Which Option Suits You? A Practical Guide
Wondering where to invest? Here is a simple way to decide.
Choose Under-Construction If:
- You have time – at least 2-3 years before you need to move in.
- You want a lower price and are okay with some risk.
- You want to customise the flat to your taste.
- You can afford to pay rent and EMI simultaneously for a couple of years.
Choose Ready Property If:
- You need a home immediately.
- You are risk-averse and want to see what you are buying.
- You do not want to pay GST.
- You are an investor looking for immediate rental income.
My Personal Recommendation
In my view, for first-time buyers, a ready property is often the safer bet. Yes, it costs more, but the peace of mind is worth it. However, if you are buying in a hot development area like GIFT City or Surat's Dumas Road, an under-construction project can be a goldmine if you pick the right builder.
Legal and RERA Tips for Gujarat Buyers
Before you sign anything, remember these points.
- Check RERA Registration – Every project must have a RERA number. Verify it on the Gujarat RERA website.
- Builder Track Record – Look at the builder's past projects. Have they delivered on time? Are there any complaints?
- Agreement for Sale – Read every clause. Pay attention to the possession date, penalty for delay, and cancellation charges.
- Title Clearance – Ensure the land has clear title and no disputes. Hire a lawyer if needed.
- Loan Pre-Approval – Get a loan pre-approval before you finalise. It gives you bargaining power.
Key Takeaways
- Under-construction properties are cheaper but come with delays and hidden costs like GST and IDC.
- Ready properties cost more but offer immediate possession and no construction risk.
- Hidden costs for under-construction can add 10-15% to the base price; for ready, stamp duty and repairs are the big ones.
- Always check RERA registration and builder track record.

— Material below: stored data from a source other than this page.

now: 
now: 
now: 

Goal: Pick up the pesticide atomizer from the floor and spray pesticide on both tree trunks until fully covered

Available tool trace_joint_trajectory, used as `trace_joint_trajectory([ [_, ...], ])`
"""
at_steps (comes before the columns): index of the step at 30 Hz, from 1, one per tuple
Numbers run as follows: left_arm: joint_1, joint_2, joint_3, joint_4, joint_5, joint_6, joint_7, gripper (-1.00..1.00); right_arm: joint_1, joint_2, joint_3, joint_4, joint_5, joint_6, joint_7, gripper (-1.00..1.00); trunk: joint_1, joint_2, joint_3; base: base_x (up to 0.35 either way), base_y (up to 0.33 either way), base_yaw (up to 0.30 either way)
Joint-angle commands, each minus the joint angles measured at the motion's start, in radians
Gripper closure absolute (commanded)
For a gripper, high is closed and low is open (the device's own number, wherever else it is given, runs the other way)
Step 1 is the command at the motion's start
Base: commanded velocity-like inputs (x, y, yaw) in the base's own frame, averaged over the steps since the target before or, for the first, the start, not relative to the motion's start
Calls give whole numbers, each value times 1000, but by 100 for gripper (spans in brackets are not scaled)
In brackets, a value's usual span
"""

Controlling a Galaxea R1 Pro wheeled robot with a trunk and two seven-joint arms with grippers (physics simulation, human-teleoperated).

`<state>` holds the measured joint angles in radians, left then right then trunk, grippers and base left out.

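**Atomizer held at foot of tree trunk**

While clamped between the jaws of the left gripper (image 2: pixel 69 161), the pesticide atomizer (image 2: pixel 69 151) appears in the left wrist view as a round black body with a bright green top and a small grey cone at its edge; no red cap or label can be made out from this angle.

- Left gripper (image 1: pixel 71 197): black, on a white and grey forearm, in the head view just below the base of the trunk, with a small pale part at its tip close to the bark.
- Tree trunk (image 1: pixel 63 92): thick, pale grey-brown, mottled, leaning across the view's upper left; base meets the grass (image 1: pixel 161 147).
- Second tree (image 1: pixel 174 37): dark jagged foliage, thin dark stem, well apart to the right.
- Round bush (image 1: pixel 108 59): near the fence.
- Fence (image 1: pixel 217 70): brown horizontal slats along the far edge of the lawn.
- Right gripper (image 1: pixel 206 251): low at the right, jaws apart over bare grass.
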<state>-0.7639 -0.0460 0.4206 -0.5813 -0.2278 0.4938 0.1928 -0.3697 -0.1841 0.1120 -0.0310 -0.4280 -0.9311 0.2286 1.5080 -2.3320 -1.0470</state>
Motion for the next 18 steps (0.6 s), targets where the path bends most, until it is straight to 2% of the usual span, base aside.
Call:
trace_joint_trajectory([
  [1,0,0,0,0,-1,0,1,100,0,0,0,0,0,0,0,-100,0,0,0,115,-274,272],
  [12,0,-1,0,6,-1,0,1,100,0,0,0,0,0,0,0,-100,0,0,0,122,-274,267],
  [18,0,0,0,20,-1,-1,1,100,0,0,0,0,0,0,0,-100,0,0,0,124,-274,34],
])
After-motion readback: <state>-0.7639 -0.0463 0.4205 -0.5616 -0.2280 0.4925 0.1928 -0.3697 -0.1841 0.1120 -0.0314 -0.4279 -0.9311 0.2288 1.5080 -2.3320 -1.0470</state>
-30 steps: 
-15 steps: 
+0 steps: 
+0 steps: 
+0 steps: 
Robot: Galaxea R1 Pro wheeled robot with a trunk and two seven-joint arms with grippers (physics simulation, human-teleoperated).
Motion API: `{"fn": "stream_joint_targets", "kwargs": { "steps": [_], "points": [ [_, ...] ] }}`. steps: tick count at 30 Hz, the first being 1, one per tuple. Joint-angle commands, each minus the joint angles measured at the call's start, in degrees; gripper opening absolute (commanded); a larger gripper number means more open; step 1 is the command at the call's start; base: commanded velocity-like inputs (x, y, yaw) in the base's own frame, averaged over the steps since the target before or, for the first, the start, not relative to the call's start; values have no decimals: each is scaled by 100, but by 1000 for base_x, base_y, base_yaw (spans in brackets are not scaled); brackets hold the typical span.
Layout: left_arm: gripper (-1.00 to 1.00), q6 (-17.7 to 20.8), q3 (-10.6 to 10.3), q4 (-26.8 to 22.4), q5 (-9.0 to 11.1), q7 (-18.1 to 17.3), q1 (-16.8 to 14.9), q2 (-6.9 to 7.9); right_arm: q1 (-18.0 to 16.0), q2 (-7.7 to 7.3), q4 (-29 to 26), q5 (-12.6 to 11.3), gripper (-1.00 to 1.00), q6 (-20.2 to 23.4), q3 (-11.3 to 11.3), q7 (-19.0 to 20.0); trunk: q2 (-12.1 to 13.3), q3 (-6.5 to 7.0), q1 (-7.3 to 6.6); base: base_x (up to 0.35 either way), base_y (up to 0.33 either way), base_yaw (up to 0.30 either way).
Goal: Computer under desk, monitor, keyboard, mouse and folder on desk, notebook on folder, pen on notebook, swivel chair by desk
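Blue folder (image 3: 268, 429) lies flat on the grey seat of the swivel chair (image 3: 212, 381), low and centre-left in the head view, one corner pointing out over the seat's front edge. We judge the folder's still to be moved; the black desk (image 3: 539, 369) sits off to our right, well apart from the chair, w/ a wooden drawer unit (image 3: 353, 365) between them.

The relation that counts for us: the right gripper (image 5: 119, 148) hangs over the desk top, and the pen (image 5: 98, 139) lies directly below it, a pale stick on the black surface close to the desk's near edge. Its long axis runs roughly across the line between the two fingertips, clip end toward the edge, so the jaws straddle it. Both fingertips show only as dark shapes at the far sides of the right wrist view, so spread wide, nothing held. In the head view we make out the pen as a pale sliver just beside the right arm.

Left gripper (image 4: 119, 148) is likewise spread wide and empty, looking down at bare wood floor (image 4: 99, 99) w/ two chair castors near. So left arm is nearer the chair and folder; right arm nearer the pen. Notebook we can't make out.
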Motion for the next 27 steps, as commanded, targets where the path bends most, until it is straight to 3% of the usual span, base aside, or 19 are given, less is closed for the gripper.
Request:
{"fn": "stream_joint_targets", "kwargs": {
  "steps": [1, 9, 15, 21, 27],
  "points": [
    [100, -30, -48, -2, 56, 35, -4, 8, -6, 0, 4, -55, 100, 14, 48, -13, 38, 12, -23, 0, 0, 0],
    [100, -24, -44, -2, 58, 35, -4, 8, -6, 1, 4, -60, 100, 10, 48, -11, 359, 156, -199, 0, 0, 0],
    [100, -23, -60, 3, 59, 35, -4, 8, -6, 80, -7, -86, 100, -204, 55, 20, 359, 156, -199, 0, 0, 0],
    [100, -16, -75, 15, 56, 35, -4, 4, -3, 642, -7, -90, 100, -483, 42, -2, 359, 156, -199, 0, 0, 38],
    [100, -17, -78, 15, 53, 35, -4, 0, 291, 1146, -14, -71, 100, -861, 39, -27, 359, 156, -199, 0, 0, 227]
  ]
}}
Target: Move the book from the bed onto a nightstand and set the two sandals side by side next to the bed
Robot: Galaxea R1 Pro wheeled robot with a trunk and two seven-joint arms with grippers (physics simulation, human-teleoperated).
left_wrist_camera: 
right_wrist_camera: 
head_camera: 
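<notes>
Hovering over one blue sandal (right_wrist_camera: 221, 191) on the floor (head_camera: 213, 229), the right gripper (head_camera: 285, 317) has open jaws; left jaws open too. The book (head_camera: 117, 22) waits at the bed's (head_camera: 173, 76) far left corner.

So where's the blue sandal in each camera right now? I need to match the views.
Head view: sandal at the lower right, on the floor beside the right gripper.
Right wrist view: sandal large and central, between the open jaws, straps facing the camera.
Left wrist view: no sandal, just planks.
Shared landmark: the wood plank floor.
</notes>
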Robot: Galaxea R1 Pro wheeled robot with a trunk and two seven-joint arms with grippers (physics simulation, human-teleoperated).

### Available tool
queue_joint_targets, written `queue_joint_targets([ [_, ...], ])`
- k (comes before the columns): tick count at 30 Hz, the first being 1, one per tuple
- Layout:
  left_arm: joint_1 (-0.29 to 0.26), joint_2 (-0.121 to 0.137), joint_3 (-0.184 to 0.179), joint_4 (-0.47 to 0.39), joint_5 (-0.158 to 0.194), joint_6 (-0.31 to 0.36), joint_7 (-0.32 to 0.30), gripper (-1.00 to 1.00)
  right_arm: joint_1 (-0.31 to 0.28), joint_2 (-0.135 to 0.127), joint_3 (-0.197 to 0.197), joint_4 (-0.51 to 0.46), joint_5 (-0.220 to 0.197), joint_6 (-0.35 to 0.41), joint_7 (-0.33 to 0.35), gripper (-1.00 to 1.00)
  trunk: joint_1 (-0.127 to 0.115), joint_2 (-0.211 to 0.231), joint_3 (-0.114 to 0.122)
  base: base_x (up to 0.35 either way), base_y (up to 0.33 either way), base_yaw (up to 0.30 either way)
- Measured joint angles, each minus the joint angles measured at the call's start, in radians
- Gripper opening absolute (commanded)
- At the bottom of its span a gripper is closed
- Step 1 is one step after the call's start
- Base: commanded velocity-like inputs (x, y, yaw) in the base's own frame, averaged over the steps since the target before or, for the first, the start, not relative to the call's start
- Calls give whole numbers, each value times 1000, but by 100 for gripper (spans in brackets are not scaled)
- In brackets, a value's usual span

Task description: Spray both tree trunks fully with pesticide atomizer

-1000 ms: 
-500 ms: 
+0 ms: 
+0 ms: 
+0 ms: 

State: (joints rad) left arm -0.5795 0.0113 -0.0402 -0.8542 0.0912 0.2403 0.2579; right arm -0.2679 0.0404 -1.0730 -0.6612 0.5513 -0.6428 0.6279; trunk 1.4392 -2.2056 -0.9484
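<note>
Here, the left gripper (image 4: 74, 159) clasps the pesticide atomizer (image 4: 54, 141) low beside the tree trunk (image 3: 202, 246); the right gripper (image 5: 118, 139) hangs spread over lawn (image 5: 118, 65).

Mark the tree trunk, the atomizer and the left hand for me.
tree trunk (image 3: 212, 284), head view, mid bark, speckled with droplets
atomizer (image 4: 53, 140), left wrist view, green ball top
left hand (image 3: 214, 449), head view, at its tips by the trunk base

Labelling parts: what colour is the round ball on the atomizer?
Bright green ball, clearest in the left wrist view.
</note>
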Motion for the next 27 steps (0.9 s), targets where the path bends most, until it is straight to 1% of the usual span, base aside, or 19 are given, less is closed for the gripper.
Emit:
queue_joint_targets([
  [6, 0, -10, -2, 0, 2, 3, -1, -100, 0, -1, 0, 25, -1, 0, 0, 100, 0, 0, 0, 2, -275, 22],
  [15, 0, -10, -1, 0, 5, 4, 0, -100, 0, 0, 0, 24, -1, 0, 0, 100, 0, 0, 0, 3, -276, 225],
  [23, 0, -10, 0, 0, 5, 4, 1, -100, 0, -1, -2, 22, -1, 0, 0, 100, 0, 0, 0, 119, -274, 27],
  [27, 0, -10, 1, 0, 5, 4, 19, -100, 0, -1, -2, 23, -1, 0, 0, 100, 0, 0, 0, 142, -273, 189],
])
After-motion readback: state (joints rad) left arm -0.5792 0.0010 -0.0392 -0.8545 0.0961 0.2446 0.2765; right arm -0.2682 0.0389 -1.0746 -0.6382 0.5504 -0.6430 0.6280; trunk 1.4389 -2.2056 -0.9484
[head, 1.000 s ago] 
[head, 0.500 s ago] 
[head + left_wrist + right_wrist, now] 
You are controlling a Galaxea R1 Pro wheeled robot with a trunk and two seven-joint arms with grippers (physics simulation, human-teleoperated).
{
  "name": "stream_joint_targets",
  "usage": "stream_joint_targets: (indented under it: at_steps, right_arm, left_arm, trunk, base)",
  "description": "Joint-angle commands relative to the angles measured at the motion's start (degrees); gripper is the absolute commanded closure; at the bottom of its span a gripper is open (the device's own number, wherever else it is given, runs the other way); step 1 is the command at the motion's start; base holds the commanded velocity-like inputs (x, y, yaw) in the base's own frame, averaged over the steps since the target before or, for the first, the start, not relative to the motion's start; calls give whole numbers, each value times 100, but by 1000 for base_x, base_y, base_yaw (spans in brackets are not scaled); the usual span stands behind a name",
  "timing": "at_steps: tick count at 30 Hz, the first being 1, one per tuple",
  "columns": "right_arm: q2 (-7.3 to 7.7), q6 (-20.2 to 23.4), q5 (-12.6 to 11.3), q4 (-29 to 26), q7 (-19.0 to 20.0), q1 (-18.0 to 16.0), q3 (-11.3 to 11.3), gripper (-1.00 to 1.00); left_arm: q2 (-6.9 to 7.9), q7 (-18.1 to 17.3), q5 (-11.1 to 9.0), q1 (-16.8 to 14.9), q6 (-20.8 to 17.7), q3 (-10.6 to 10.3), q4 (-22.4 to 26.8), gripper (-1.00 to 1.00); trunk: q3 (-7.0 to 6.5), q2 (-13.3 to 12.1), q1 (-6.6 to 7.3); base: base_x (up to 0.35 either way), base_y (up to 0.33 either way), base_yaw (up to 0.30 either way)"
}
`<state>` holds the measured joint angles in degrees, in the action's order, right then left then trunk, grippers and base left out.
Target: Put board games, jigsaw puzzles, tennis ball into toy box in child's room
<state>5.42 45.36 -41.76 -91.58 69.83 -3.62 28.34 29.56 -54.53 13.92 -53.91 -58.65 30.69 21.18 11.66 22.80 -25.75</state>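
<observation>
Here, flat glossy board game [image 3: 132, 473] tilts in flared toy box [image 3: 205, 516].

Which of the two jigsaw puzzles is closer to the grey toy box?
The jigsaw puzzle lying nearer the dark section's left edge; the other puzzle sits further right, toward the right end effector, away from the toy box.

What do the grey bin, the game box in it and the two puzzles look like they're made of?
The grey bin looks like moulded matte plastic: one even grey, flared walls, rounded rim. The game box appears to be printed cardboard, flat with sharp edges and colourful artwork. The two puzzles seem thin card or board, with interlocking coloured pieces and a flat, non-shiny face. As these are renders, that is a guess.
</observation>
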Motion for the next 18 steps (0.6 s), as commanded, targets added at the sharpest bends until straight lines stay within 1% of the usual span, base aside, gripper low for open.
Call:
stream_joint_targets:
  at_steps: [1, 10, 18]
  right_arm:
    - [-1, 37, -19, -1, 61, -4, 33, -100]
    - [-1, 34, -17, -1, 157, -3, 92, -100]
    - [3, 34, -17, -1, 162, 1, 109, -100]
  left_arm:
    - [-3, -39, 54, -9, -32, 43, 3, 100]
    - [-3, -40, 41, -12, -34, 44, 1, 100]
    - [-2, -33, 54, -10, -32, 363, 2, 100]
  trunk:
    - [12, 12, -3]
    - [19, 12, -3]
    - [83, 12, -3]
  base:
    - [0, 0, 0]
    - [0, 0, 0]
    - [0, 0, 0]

- For first-time buyers, ready property is often safer; for investors, under-construction can yield higher returns.
Quick Tips
- Compare the total cost – not just the base price. Add GST, stamp duty, IDC, and maintenance.
- Visit the site at different times – morning, evening, and on weekends – to check the neighbourhood.
- Talk to existing residents in a ready society to get honest feedback.
- Negotiate! Builders often give discounts on parking or clubhouse fees.
- Use a home loan calculator to estimate your EMI and total interest.
Conclusion
Buying a home is one of the biggest decisions you will make. Whether you choose under-construction or ready, the key is to do your homework. Look beyond the glossy brochures and understand the real costs. Remember, in Gujarat's booming market – from Ahmedabad's SG Highway to Surat's Vesu and Vadodara's Alkapuri – there are great opportunities if you are patient and informed.
So, what is your next step? Start by checking out a few projects in your preferred area. Talk to residents. Compare prices. And when you find the right one, go for it. Your dream home is waiting!